Associate Professor of Architecture Greg Castillo joins a panel to discuss the signficance of the Trips Festival and its signifcance on San Francisco’s mid-1960s counterculture movement and the emerging personal computer era. The Trips Festival is considered a watershed event in the history of San Francisco’s underground arts scene, the launch of the psychedelic 1960s era, and a pivotal event in the growth of the region’s technology industry.
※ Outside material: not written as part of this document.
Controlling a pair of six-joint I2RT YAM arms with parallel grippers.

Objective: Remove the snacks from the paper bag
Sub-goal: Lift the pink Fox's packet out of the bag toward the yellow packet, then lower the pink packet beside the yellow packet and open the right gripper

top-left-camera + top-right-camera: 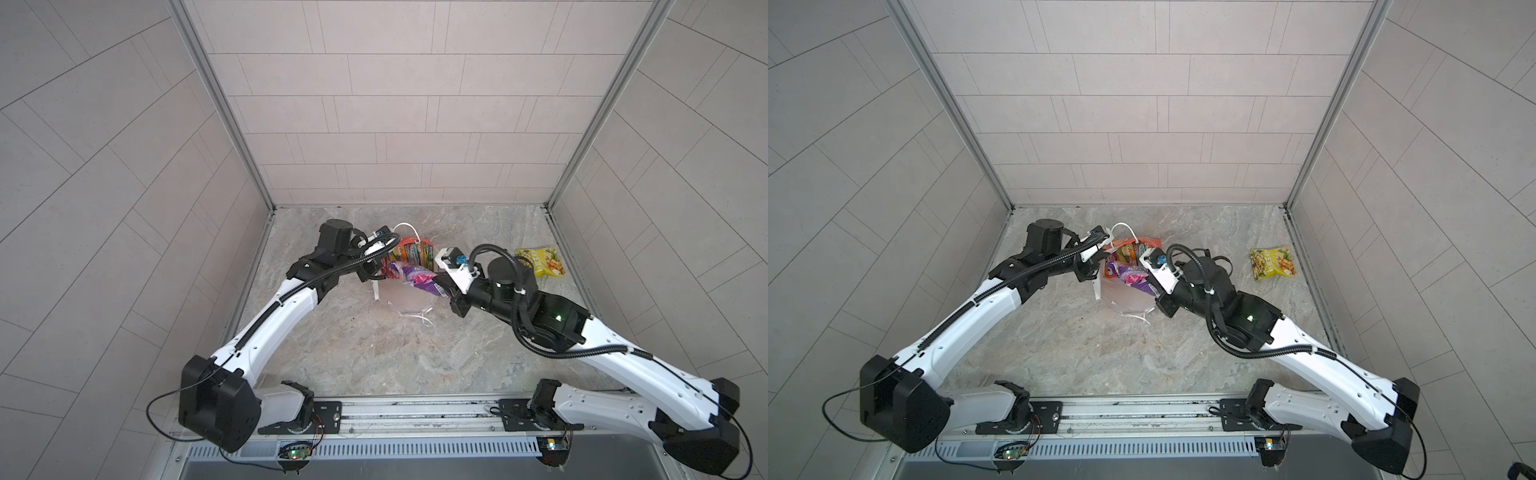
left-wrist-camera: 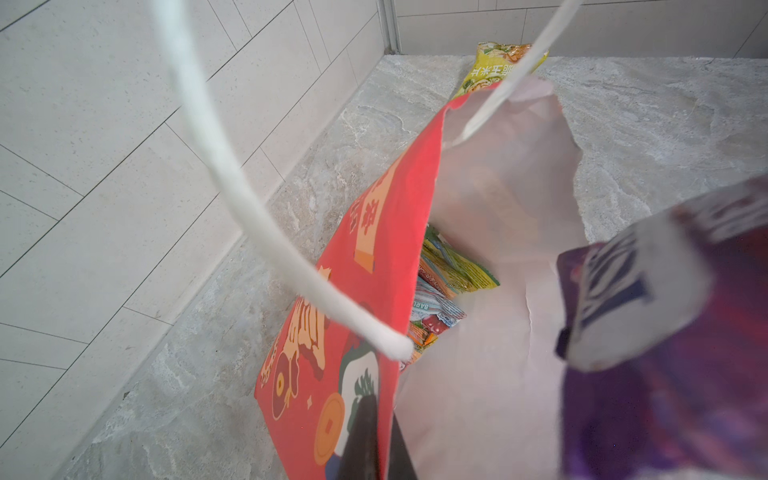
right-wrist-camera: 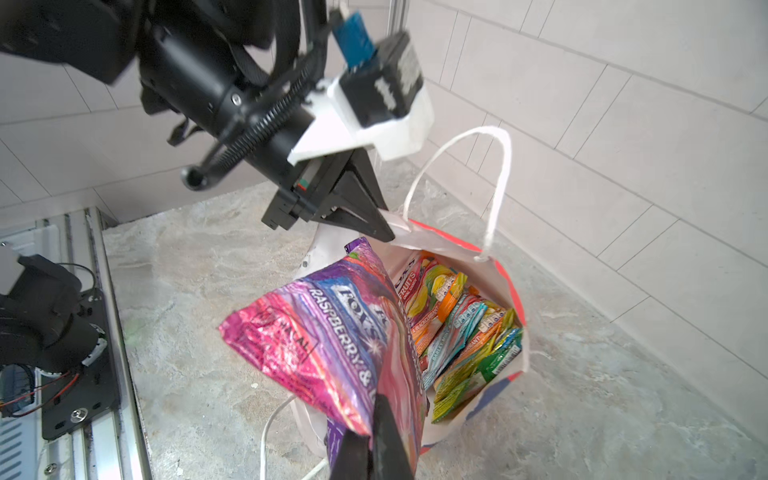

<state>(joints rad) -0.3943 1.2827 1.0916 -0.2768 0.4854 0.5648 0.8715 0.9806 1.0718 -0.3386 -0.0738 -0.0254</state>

Greg Castillo has investigated the Bay Area’s counterculture design legacy through a U.C. Berkeley Arts Research Center Fellowship (2014) and an Associate Professor Fellowship from the Townsend Center for the Humanities. His research informed a 2014 exhibition, Design Radicals: Creativity and Protest in Wurster Hall, reviewing “outlaw design” enterprises undertaken by faculty and students in the late-1960s and early-1970s at U.C. Berkeley. For the catalogue of the Walker Art Center exhibition on counterculture design,Hippie Modernism: The Struggle for Utopia, Castillo contributed the essay “Counterculture Terroir: California’s Hippie Enterprise Zone” and delivered a public lecture at the exhibition’s opening symposium.
Castillo will serve as Guest Curator for the expanded Hippie Modernism exhibition when it travels to the Berkeley Art Museum/Pacific Film Archive in February 2017.